After it’s 2nd weekend though, you’ve got enough data for a pretty accurate prediction.

You and your friends waiting a month to see a movie isn’t really a good indication of when the general public goes to see movies, look up some stats but movies make the majority of their earnings in the first 2 weeks.

Anonymous 0 Comments

it’s all more interesting nowadays because if you can get people to leave their house and go see a movie, rather than wait for it on x delivery service, that means something.

Anonymous 0 Comments

A lot of, if not most, ‘event-based’ things in life don’t have a very long tail. What does this mean? Well, if you are trying to make people interact with something you made (a movie, a video-game, an e-mail, a questionnaire,…) and that comes out in a market that regularly renews itself (there’s new movies in theatres every week, new video-games, there’s so many e-mails and questionnaires all the time,…), you will get the majority of your interactions in the first 24-72 hours, after which it trails off. Back when I was a student we were taught that 80-90% of our clicks/reads on e-mail marketing would happen in the first 24 hours, and after that we’d see it trickle in for a few more days.

The same thing happens with a movie, but it’s even more accentuated because of how a theatre will plan its rooms! Say you’ve got a big superhero movie you’ll launch in a few years, so you start telling everyone about it, and there’s a nice buzz going. Theatres will start tentatively planning to have 4 of their 10 rooms for that movie when it launches. But then, OH NO, the star of the movie turns out to be rather insane, and the preview viewings are having pretty mid-reactions. Pre-sale tickets are also not going so smoothly, so the theatre will scale back to 3 out of 10 rooms, maybe people will just show up on the day of the launch. On the day of the launch, nope, every room is only filled for 1/3 of capacity. After a few days they see that even less people show up, so they only use one more room to show this movie, and it’s never full to capacity. It’s better for the movie theatre to schedule in other movies that sell more tickets.

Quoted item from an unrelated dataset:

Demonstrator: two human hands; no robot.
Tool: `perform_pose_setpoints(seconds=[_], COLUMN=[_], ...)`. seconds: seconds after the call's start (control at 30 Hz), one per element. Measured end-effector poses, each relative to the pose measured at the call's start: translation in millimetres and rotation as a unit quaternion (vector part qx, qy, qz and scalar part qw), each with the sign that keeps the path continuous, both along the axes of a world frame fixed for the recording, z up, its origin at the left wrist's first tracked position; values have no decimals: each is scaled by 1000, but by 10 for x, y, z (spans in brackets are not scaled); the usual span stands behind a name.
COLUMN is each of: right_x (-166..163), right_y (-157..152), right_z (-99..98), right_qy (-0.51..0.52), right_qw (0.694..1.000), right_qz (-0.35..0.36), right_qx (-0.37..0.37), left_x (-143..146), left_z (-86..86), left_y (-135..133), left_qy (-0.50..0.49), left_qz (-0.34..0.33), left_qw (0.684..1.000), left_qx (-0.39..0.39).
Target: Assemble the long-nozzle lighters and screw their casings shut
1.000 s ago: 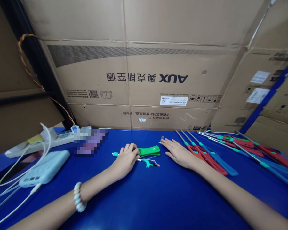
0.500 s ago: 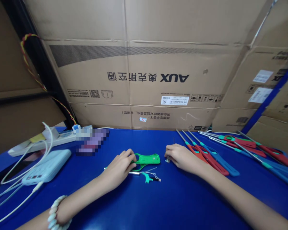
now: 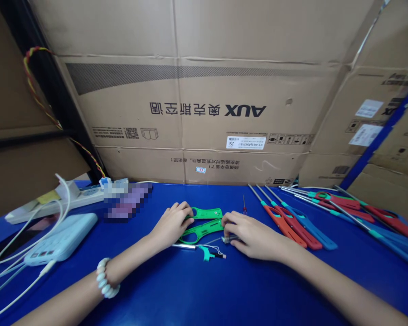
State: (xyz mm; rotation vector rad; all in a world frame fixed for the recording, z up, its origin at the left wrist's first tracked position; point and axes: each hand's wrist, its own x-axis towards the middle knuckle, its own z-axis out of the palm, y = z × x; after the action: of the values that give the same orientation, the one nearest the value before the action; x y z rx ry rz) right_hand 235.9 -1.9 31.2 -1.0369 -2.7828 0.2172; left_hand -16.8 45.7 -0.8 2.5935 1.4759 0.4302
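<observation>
My left hand (image 3: 173,226) pinches the looped end of a green plastic lighter casing half (image 3: 207,213). A second green casing half (image 3: 204,230) lies just in front of it, slightly apart and angled. My right hand (image 3: 246,233) is curled by the right ends of the halves, its fingers closed on a small clear and metallic part (image 3: 225,239), mostly hidden. In front of the casing lie a metal tube (image 3: 184,246), a turquoise trigger piece (image 3: 206,253) and a small black part with white wires (image 3: 219,256). Behind my right hand is a thin red-handled screwdriver (image 3: 245,208).
Several long-reach lighters in red, orange and blue (image 3: 301,226) lie along the right side. At left are a light blue power bank (image 3: 63,240) with cables, a power strip (image 3: 85,195) and a pixelated purple item (image 3: 131,201). Cardboard (image 3: 204,90) walls the blue table's back.
My right hand has moved left and nearer, bringing the small part beside the casing. The screwdriver behind it is now uncovered. The two green halves show farther apart.
</observation>
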Motion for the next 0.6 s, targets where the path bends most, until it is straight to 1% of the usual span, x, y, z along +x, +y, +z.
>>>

The studio, the marketing people, the reviewers all see these numbers, and know that the largest amount of people has already gone to see the movie. They have seen this happen hundreds and thousand of times before, and 99.99% of the times they know what this will lead to: very low ticket sales, no chance to get out of this death spiral, no way of recuperating the costs of making the movie. Like a flash in a pan, all the money is gone.

Anonymous 0 Comments

Because experiential exponential decay models are a thing.

If the starting point is below what the expectations are for making money on the movie, it is a flop

Anonymous 0 Comments

Something interesting that I heard awhile back was that when cellphones started to get popular it effected Fiona box office numbers because people could share with their friends immediately what they thought of the film. This was obviously before any social media existed.

Anonymous 0 Comments

Someone gets paid to work it out and give us their opinion,they’re often very wrong and a lot of the time it seems they didn’t watch the same film the avearge user watched. Not in a sense it’s any different of a film, but more the eyes of the beholder type thing. Critics should be taken with a pinch of salt. It’s just egos all the way down, i personally have never not enjoyed any film I’ve watched, I can find value in most films.